На переднем пассажирском сиденье всегда помещался очередной он: стриженый толстый затылок, большая щека, крутые плечи, которым было тесно в салоне дамского автомобильчика. Сзади все они были почти одинаковы, эти пышущие телом мужики, в других ракурсах различия сводились к немногому: у одного нос картошкой, у другого пуговицей. Почему-то мать облюбовала именно этот тип – тяжелый, плечистый, жир как резина. Буквально с самых первых дней она принималась третировать очередного бойфренда, который сперва удивлялся, что-то нежно гугукал, потом ярился, орал, расшибал в брызги одну из длинношеих вазочек, что стояли повсюду, все годы пустые, – и взрыв получался такой, будто пустота в посудинке была бомбой. И вот тут на мать сходило ледяное спокойствие. Она становилась недоступна и страшна в своем холодном молчании, только скрежетали заметаемые щеткой сахаристые осколки – и в совок вместе с осколками почему-то набиралось много нежного домашнего праха, хотя пол был чистым.
В то время мир был Ведерникову настолько невыносим, что любое добавление к нему – принесенное ли матерью блюдо образцовых фруктов, новое ли, пахнувшее магазином креслице на козьих ножках, или вдруг распустившийся на подоконнике бледный жилистый цветок, похожий на капустницу по весне, – все вызывало приступ отчаяния, чувство, что мир одолевает, вот-вот зажмет. Стоило поставить рядом с Ведерниковым стакан минералки, как он готов был разрыдаться в голос. Единственное, что он терпел, – это телевизор, потому что мир там был искусственный и уменьшенный так, чтобы помещаться в плоском ящике. Понятно, что все новые бойфренды матери, хоть и очень друг на друга похожие, вызывали отвращение, которое Ведерников почти не пытался скрывать.
Тут было бы в самый раз появиться отцу Ведерникова, от которого достоверно сохранилось только имя: Вениамин. Когда Ведерников был еще дошкольник, он, предаваясь суевериям и мифам сумрачного детства, по очереди принимал за отца нескольких совершенно разных мужчин. Был один с густой и рыжей, пахнувшей хлебом бородой и с мохнатым животом, на котором всегда расстегивались пуговицы; другой все время жевал изнутри впалые щеки и протирал очки большим, похожим на кухонное полотенце носовым платком. Третий, веселый, с золотыми передними зубами, имел много денег и всегда притаскивал целую гору нежно шуршавших пакетов с красиво упакованными вкусностями; четвертый, напротив, был беден и нездоров и приносил одну только блеклую розу, держа ее перед собой, как свечку в церкви.
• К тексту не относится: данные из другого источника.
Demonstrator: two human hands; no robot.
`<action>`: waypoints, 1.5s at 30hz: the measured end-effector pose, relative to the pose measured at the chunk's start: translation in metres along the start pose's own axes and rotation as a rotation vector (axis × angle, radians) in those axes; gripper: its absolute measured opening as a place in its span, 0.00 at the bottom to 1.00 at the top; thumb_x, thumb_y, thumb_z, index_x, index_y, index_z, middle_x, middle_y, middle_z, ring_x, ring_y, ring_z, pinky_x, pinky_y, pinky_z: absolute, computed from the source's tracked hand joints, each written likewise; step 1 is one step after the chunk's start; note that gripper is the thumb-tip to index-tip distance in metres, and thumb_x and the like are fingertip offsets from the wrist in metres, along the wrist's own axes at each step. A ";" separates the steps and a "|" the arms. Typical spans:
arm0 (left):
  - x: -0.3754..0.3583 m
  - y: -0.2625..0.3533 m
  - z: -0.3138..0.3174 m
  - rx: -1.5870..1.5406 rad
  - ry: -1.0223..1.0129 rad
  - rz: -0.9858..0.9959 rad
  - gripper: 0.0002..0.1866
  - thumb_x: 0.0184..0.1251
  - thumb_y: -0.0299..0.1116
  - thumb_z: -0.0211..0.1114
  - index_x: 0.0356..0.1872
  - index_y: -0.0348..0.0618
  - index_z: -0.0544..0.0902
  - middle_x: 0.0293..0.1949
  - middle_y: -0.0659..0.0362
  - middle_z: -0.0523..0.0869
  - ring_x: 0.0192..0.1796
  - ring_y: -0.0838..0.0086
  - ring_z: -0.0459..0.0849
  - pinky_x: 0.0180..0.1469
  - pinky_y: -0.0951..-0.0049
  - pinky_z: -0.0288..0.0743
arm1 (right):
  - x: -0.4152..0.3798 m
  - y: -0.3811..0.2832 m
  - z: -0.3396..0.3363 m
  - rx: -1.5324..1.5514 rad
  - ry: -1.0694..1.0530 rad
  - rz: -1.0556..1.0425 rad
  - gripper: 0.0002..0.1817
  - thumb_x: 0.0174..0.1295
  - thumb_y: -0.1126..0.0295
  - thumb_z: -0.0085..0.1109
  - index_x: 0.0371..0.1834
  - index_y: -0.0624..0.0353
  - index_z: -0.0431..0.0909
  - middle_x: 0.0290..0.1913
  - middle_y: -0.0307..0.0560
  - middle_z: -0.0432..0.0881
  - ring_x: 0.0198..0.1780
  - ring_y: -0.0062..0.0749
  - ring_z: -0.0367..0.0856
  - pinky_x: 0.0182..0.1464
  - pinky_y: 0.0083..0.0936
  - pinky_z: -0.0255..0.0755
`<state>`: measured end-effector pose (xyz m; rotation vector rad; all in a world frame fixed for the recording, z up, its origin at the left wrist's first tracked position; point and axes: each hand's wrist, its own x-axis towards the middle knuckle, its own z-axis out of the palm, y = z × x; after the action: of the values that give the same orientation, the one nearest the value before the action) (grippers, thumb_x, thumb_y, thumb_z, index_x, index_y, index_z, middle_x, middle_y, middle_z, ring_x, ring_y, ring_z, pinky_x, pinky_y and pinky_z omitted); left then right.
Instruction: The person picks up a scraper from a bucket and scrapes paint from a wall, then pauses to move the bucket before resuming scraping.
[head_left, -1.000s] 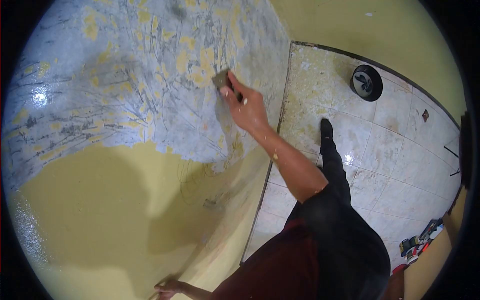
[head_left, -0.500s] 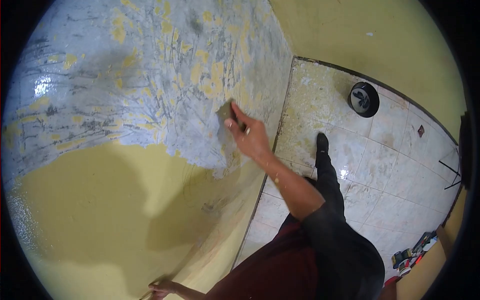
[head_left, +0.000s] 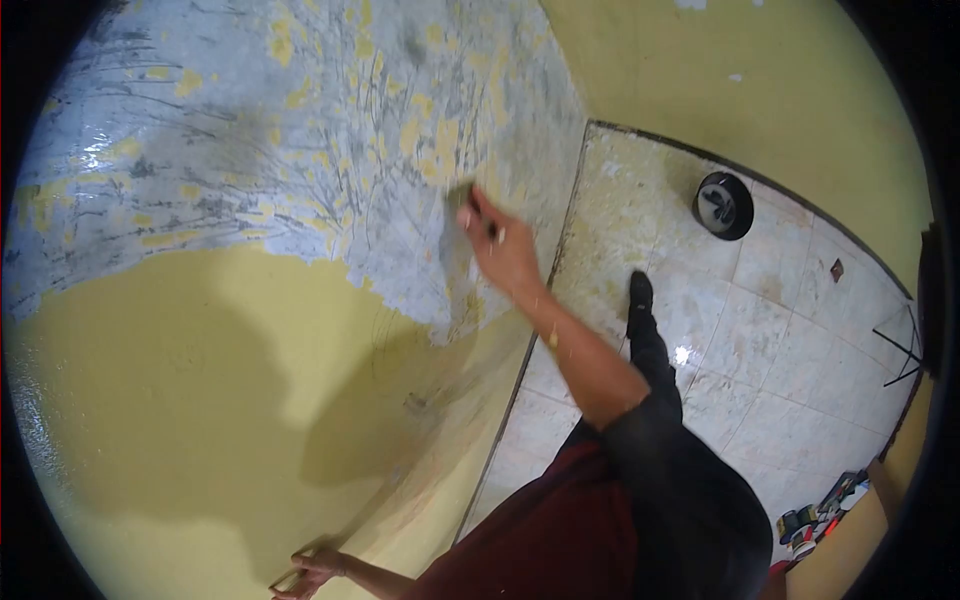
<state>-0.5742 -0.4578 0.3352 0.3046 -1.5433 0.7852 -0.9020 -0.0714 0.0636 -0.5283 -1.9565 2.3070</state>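
Observation:
My right hand is closed around a scraper, its dark blade against the wall. Part of the tool is hidden by my fingers, and motion blurs it slightly. Around the blade the wall shows a bare grey-white area with dark scratches and leftover yellow paint patches. Below a ragged edge, yellow paint still covers the wall. Low at the left, my left hand is at the painted wall, thumb and fingers apart. Its fingertips reach the dim bottom edge of the view.
A black bucket with something dark inside stands on the tiled floor. Paint flakes litter the floor by the wall. A thin black stand is at the right, and assorted tools and containers lie at lower right.
My right hand and the scraper have shifted slightly up and right across the wall. My left hand shows more fully, its fingers more spread. The view has tilted a little.

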 end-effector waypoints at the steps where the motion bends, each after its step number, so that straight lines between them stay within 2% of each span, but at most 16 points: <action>1: -0.002 -0.001 -0.002 0.039 -0.017 -0.010 0.49 0.63 0.80 0.53 0.69 0.45 0.70 0.70 0.47 0.64 0.74 0.51 0.59 0.69 0.41 0.56 | -0.004 -0.001 0.000 -0.013 0.002 -0.020 0.32 0.71 0.52 0.64 0.71 0.60 0.74 0.60 0.59 0.85 0.66 0.28 0.78 0.66 0.25 0.68; 5: -0.002 0.005 -0.001 0.010 0.002 -0.003 0.48 0.64 0.78 0.53 0.70 0.45 0.70 0.71 0.47 0.64 0.75 0.52 0.59 0.69 0.41 0.56 | 0.014 -0.038 -0.004 0.039 -0.002 0.007 0.31 0.70 0.53 0.65 0.71 0.60 0.74 0.61 0.61 0.84 0.67 0.30 0.78 0.67 0.26 0.68; 7: -0.003 0.001 -0.004 0.035 -0.009 -0.015 0.49 0.65 0.78 0.53 0.70 0.44 0.69 0.71 0.47 0.63 0.75 0.52 0.59 0.69 0.41 0.56 | 0.028 -0.072 -0.014 -0.018 -0.027 0.129 0.29 0.70 0.55 0.64 0.70 0.59 0.75 0.54 0.66 0.86 0.60 0.48 0.85 0.60 0.28 0.74; 9: -0.007 -0.008 -0.001 -0.053 -0.038 -0.051 0.48 0.63 0.72 0.63 0.69 0.40 0.70 0.70 0.45 0.62 0.72 0.53 0.57 0.67 0.43 0.58 | 0.015 -0.045 -0.006 -0.054 -0.014 0.089 0.30 0.69 0.55 0.65 0.70 0.59 0.75 0.52 0.66 0.87 0.56 0.49 0.88 0.56 0.28 0.76; 11: -0.012 -0.003 0.001 -0.075 -0.044 -0.114 0.48 0.63 0.73 0.62 0.70 0.41 0.70 0.71 0.46 0.61 0.73 0.53 0.57 0.68 0.43 0.56 | 0.003 -0.022 0.004 -0.101 0.066 -0.211 0.31 0.71 0.54 0.66 0.71 0.62 0.74 0.44 0.47 0.90 0.38 0.20 0.77 0.45 0.22 0.74; 13: -0.009 -0.008 -0.004 -0.085 -0.062 -0.138 0.49 0.63 0.73 0.62 0.71 0.41 0.69 0.73 0.46 0.61 0.73 0.52 0.57 0.70 0.42 0.54 | 0.016 -0.033 -0.001 -0.092 0.076 -0.186 0.31 0.70 0.54 0.66 0.71 0.61 0.74 0.44 0.47 0.90 0.39 0.19 0.77 0.46 0.21 0.74; 15: -0.009 -0.008 -0.002 -0.077 -0.040 -0.057 0.49 0.62 0.73 0.62 0.72 0.43 0.68 0.74 0.47 0.60 0.74 0.52 0.56 0.69 0.41 0.55 | 0.025 -0.060 -0.017 0.028 -0.094 0.075 0.31 0.71 0.55 0.66 0.71 0.60 0.74 0.56 0.54 0.88 0.51 0.21 0.81 0.55 0.23 0.73; 16: -0.010 -0.011 -0.002 -0.080 -0.048 -0.059 0.49 0.62 0.73 0.62 0.72 0.43 0.68 0.74 0.47 0.60 0.74 0.52 0.56 0.69 0.41 0.55 | 0.017 -0.067 -0.017 -0.040 -0.078 0.122 0.31 0.69 0.54 0.66 0.71 0.58 0.75 0.57 0.63 0.86 0.63 0.45 0.84 0.63 0.30 0.72; 17: -0.013 -0.014 -0.001 -0.071 -0.046 -0.061 0.47 0.65 0.72 0.60 0.71 0.42 0.68 0.72 0.46 0.61 0.74 0.51 0.58 0.69 0.41 0.56 | 0.008 -0.054 -0.012 -0.049 -0.074 0.117 0.31 0.69 0.54 0.66 0.71 0.58 0.75 0.57 0.63 0.86 0.63 0.45 0.84 0.63 0.30 0.72; 19: -0.015 -0.004 0.005 -0.066 -0.028 -0.074 0.45 0.68 0.71 0.58 0.70 0.42 0.68 0.71 0.46 0.62 0.74 0.51 0.59 0.69 0.42 0.58 | 0.000 -0.036 0.002 -0.023 0.022 -0.129 0.31 0.69 0.54 0.66 0.71 0.59 0.75 0.53 0.63 0.87 0.59 0.42 0.86 0.57 0.32 0.75; 23: -0.003 0.004 -0.001 0.006 -0.020 0.030 0.45 0.68 0.72 0.57 0.71 0.43 0.67 0.71 0.47 0.61 0.74 0.51 0.58 0.70 0.42 0.57 | 0.024 -0.066 -0.017 0.036 -0.095 0.113 0.31 0.70 0.53 0.65 0.72 0.57 0.74 0.57 0.62 0.86 0.62 0.42 0.84 0.62 0.29 0.72; 29: 0.002 0.008 -0.007 0.012 -0.060 -0.048 0.47 0.65 0.75 0.56 0.71 0.45 0.68 0.72 0.47 0.60 0.74 0.52 0.58 0.71 0.41 0.54 | 0.006 -0.041 -0.004 0.044 -0.019 0.054 0.32 0.69 0.54 0.67 0.72 0.57 0.74 0.53 0.62 0.88 0.55 0.39 0.88 0.58 0.30 0.75; 31: -0.002 0.005 -0.003 -0.019 -0.039 -0.046 0.48 0.65 0.76 0.56 0.71 0.45 0.67 0.72 0.47 0.60 0.75 0.52 0.58 0.71 0.41 0.53 | 0.019 -0.044 -0.015 -0.019 -0.040 0.026 0.33 0.69 0.52 0.68 0.72 0.58 0.75 0.48 0.39 0.89 0.33 0.16 0.67 0.39 0.20 0.69; 37: -0.003 0.003 -0.002 0.008 -0.016 0.043 0.47 0.67 0.74 0.56 0.71 0.42 0.66 0.72 0.46 0.61 0.75 0.52 0.57 0.70 0.42 0.56 | 0.014 -0.034 0.007 0.056 0.040 -0.038 0.33 0.71 0.54 0.66 0.73 0.61 0.72 0.48 0.45 0.90 0.34 0.17 0.70 0.40 0.21 0.71; 39: -0.006 0.006 -0.005 0.002 -0.039 0.025 0.47 0.68 0.73 0.56 0.71 0.41 0.66 0.72 0.46 0.61 0.75 0.52 0.57 0.70 0.42 0.56 | 0.041 -0.061 -0.006 0.045 0.061 0.051 0.31 0.70 0.53 0.64 0.68 0.66 0.76 0.56 0.64 0.86 0.62 0.46 0.84 0.61 0.27 0.72; 45: -0.021 -0.008 0.000 -0.095 -0.083 -0.131 0.47 0.67 0.74 0.56 0.69 0.41 0.70 0.71 0.46 0.63 0.74 0.52 0.58 0.69 0.41 0.56 | 0.010 -0.014 0.005 -0.088 0.083 -0.177 0.33 0.68 0.48 0.63 0.68 0.63 0.76 0.54 0.68 0.85 0.59 0.51 0.85 0.56 0.32 0.75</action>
<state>-0.5660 -0.4690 0.3180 0.3682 -1.6154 0.6016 -0.9154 -0.0709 0.0754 -0.4304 -1.9865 2.0692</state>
Все это были наваждения, самому себе рассказанные сказки. В доме не хранилось ни единого отцовского снимка, образ его был вытравлен, выкромсан из тех любительских, мутно-цветных фотографий, где мать улыбалась, как ангел, прислонившись виском к пустоте. Вот именно этой чудесной улыбки, округлявшей лицо и мерцавшей в глазах, Ведерников ни разу не видел наяву.